PARIS.- Perrotin is presenting Otani Workshops eighth solo exhibition with the gallery and the second in Paris. A major figure in Japanese ceramics, Otani Workshop uses painting and sculpture to create elemental forms that explore the mysterious world of childhood, evoking a sense of the uncanny.
The False Innocence of Unspoiled Faces
Since the dawn of time, humans have shaped the earth into figures. With nimble, sometimes rugged hands, they mold mud, clay, or earth into heads, bodies, and limbs. Then comes the firing and fusion: fire hardens and petrifies. Its a world of metamorphoses. From Volterra to Delphi, from Prometheus to Vulcan, from Auguste Rodin to Lucio Fontana, this practice spans cultures and eras.
At the age of seventeen, the young Shigeru Otani discovered Alberto Giacometti. One is not serious at seventeen, as Arthur Rimbaud said, for the wild heart roams free and the pure, almost fresh gaze is open to the infinite. At seventeen, you can see everything, understand everything. The Japanese artist understood that Giacometti had spent his life capturing the fleeting essence of the visible, grasping the irreducibility of beings and things, beyond which everything decays and falls into ruin. Visiting museums, temples, and shrines, and sleeping in an old van, Otani Workshop tirelessly explored these age-old, primordial gestures, realizing that there is nothing else to do but craft splendid, elemental figures, as old as the world itself, akin to the Cycladic idols or the Moai of Easter Island.
Otani Workshops round, silent, literally wide-eyed heads belong to the realm of childhood, but one that is anxious and threatened, characterized by tears, closed mouths, vacant eyes, stiff gestures, and subdued smiles. These silent partners have an uncanny air: familiar, yet frightening, enigmatic, yet deceptively innocent. They are reminiscent of porcelain dolls and manga, of Pinocchio and Hello Kitty, of a cuddly toy and a talisman. These poignant substitutes evoke the dead and summon the missing in an archipelago where, ever since those fateful nights over Hiroshima and Nagasaki, everyone knows that life can vanish in a flash, in a burst of light, in a huge cloud.
Using Shigaraki clay, a renowned material mined locally since the Middle Ages, Otani Workshop crafts votive figurines, explores rudimentary and multicolored forms, repeats expiatory gestures, and performs exorcisms, much like Takashi Murakami and Yayoi Kusama. Creating to ward off evil. Always.
While the bronzes showcase technical virtuosity, with their fine chiseling and delicate patina, Otani Workshops ceramics create a truly wondrous world, a wonder that is found in tales and fables, tugs at the heart, and haunts the darkest dreams. His paintings spring from the same desire and reverie, seeking to bring to the surface the same faces that appear in the terracotta and bronze sculptures. The colors are never garish; they are muted, almost subdued, like the sounds of a muffled piano. With chisel or brush and sovereign restraint, Otani Workshop contemplates the grace of these rudimentary heads, allowing us to see something unknown emerge each day in the same face, to borrow Giacomettis programmatic words. What remains when the marks that crease the skin, wrinkle the eyes, and scar the cheeks fade, when the physical signs and facial changes dissolve? What remains is the bare childhood of an unblemished face. Before the great tragedy, the dark cloud, and the little death.
Colin Lemoine
Born in 1980 in Shiga Prefecture, Japan, Shigeru Otani began his studies at Okinawa University of the Arts, where he quickly became aware of the challenges many young artists faced in terms of artistic opportunities, presentation, and financial realities. With this in mind, the young student embarked on a yearlong journey through the archipelago to explore museums and temples. Motivated by a sense of stagnation within the artistic circles surrounding the university at the time, he turned to the works of past generations in search of his own direction.

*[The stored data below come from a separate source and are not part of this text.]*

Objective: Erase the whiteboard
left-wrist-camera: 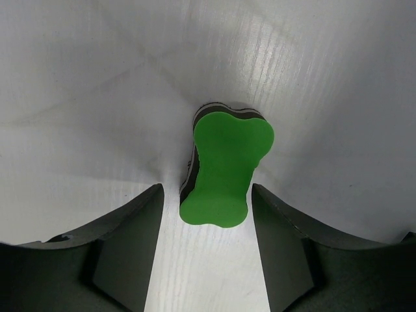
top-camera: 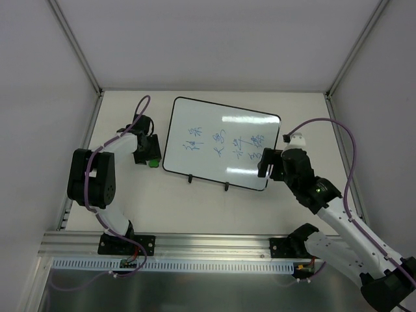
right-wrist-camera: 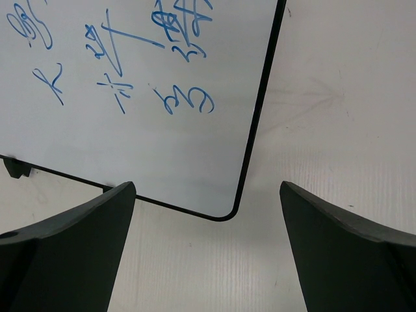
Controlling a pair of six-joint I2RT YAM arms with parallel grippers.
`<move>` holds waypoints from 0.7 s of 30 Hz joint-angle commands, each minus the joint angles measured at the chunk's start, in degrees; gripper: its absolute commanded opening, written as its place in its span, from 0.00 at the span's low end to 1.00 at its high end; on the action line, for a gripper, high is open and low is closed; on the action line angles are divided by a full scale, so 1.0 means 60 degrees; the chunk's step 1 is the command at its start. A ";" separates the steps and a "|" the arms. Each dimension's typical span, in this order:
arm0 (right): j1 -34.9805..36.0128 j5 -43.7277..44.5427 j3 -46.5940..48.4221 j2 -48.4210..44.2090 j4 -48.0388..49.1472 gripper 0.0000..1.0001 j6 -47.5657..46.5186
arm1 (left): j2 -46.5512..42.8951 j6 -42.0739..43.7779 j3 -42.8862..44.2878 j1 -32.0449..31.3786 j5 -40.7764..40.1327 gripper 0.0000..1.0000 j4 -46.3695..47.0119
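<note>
Your whiteboard [top-camera: 221, 143] lies flat in the middle of the counter [top-camera: 130, 208], nearer the far edge than the near one. It is turned a little, and its two small black feet [top-camera: 190, 177] point toward the near edge. Blue handwriting [right-wrist-camera: 117, 71] covers most of its face, so none of the wiping looks done.

Your left hand [left-wrist-camera: 207, 195] is at the board's left side, toward the left edge of the counter, because the green eraser [left-wrist-camera: 224, 169] sits there just beside the board's rim. The hand is open. One finger stands on each side of the eraser with a gap showing on both, so it brackets the block without gripping it. That placement suggests you are lined up to pick it up. The wrist view leaves it unclear whether the dark felt layer faces the counter or the block rests on its edge, so check that before you squeeze.

Your right hand [right-wrist-camera: 207, 188] hangs over the board's near right corner, fingers spread wide with nothing between them. The rim's rounded corner lies right under the gap. I judge it is there to pin or brace the board so it won't slide while the eraser rubs across it
</note>
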 commanded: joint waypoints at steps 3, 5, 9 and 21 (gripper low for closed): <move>-0.0101 0.0084 -0.0021 -0.0064 0.0090 0.98 0.0130 | 0.0077 0.0102 0.0343 -0.0056 -0.0216 0.57 -0.0059; -0.0115 0.0055 -0.0035 -0.0035 0.0076 0.98 0.0203 | 0.0091 0.0161 0.0373 -0.0056 -0.0187 0.57 -0.0059; -0.0101 0.0011 -0.0079 -0.0050 0.0076 0.98 0.0277 | 0.0194 0.0263 0.0475 -0.0056 -0.0231 0.56 -0.0059; -0.0130 -0.0004 -0.0225 -0.0079 0.0076 0.98 0.0379 | 0.0487 0.0337 0.0680 -0.0203 -0.0392 0.47 -0.0059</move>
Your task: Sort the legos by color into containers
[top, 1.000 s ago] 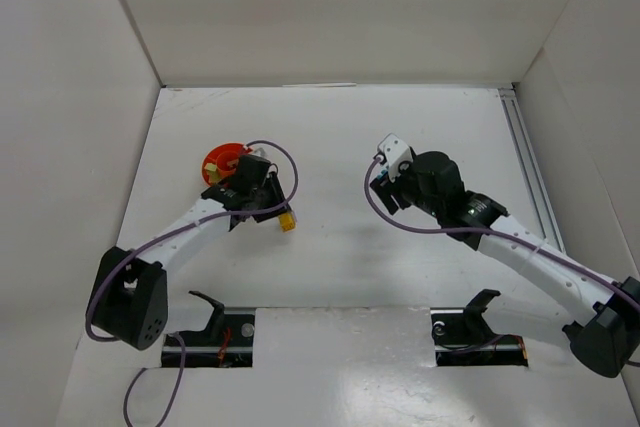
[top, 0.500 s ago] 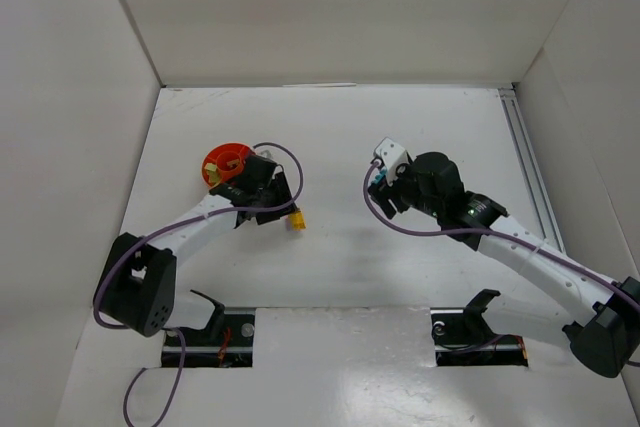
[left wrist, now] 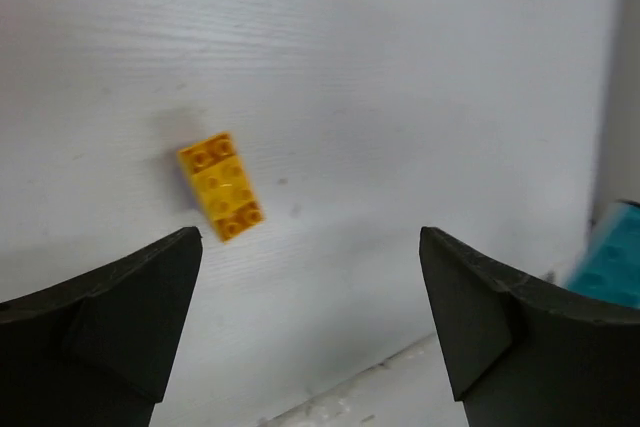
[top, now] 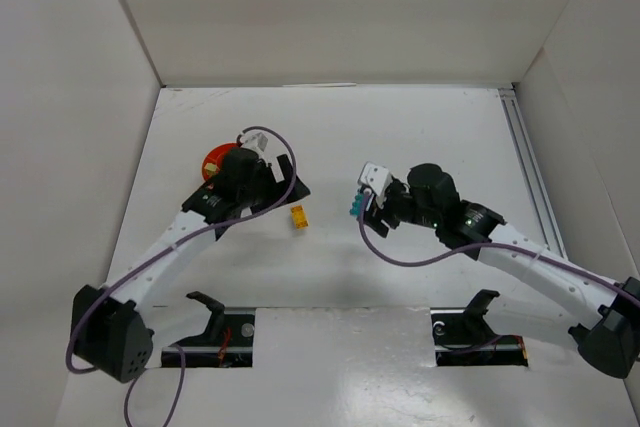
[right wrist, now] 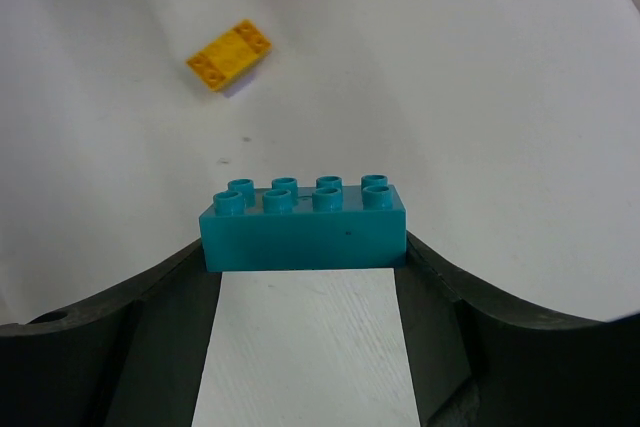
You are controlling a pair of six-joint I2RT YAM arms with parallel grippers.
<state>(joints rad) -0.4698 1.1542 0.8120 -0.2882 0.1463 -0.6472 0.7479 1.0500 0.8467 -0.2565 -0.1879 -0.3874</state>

In 2008, just four years after returning to university, Shigeru Otani, now known as Otani Workshop, held a solo exhibition in Shiga. Later, Takashi Murakami brought him to prominence and became his unwavering supporter and advocate.
In 2017, the artist, whose exhibitions are a compelling testament to his talent, left Shigaraki, the epicenter of Japanese ceramics, for a studio on Awaji Island in the Seto Inland Sea. There, in a former tile factory with a monumental kiln, Otani Workshop continues to create a vast body of work populated by timeless figures, whose subtlety is matched only by their strangeness.
This is his eighth exhibition at Perrotin.